# WORK TO BE COMPLETED
Word for word, restate the lines from the start of the data below through the line containing "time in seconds".

# GIVEN MATERIAL
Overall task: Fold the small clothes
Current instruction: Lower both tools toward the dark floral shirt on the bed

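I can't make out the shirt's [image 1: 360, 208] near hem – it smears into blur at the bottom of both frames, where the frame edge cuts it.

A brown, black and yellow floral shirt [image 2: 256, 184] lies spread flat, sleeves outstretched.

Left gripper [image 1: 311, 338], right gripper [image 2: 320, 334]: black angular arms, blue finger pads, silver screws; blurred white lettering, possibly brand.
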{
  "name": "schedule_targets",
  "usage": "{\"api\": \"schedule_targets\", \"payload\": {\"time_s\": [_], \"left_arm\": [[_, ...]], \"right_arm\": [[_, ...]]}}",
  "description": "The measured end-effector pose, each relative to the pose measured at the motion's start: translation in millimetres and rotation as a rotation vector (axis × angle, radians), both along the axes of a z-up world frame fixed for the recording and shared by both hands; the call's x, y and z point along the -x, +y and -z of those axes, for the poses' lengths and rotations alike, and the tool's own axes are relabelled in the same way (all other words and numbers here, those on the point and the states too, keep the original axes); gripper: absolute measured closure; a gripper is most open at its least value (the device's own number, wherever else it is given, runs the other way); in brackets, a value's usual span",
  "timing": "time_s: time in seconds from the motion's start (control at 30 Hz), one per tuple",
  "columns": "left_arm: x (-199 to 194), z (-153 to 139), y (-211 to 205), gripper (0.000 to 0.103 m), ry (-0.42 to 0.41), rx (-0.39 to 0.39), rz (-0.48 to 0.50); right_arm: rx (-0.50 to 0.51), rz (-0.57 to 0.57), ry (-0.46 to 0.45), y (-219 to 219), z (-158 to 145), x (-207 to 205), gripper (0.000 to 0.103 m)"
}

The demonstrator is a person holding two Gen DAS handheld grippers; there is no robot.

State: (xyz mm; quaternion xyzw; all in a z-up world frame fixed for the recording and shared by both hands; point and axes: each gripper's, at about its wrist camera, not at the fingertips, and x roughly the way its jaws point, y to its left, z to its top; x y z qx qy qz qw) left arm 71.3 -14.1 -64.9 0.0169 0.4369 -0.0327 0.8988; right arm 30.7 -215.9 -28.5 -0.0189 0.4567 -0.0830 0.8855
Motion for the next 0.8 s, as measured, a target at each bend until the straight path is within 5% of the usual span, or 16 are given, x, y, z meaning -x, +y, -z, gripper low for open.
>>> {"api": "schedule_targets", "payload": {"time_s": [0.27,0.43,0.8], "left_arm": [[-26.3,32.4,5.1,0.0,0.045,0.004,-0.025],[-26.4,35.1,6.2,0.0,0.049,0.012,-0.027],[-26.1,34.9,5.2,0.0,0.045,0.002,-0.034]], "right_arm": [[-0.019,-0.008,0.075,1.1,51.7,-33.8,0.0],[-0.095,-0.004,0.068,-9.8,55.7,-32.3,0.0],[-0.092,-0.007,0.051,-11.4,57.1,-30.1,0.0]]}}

# EXERCISE RESPONSE
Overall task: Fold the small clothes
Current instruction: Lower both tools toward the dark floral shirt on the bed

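I can't make out the shirt's [image 1: 360, 208] near hem – it smears into blur at the bottom of both frames, where the frame edge cuts it.

A brown, black and yellow floral shirt [image 2: 256, 184] lies spread flat, sleeves outstretched.

Left gripper [image 1: 311, 338], right gripper [image 2: 320, 334]: black angular arms, blue finger pads, silver screws; blurred white lettering, possibly brand.
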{
  "name": "schedule_targets",
  "usage": "{\"api\": \"schedule_targets\", \"payload\": {\"time_s\": [_], \"left_arm\": [[_, ...]], \"right_arm\": [[_, ...]]}}",
  "description": "The measured end-effector pose, each relative to the pose measured at the motion's start: translation in millimetres and rotation as a rotation vector (axis × angle, radians), both along the axes of a z-up world frame fixed for the recording and shared by both hands; the call's x, y and z point along the -x, +y and -z of those axes, for the poses' lengths and rotations alike, and the tool's own axes are relabelled in the same way (all other words and numbers here, those on the point and the states too, keep the original axes); gripper: absolute measured closure; a gripper is most open at its least value (the device's own number, wherever else it is given, runs the other way); in brackets, a value's usual span",
  "timing": "time_s: time in seconds from the motion's start (control at 30 Hz), one per tuple",

There is no more to the exercise.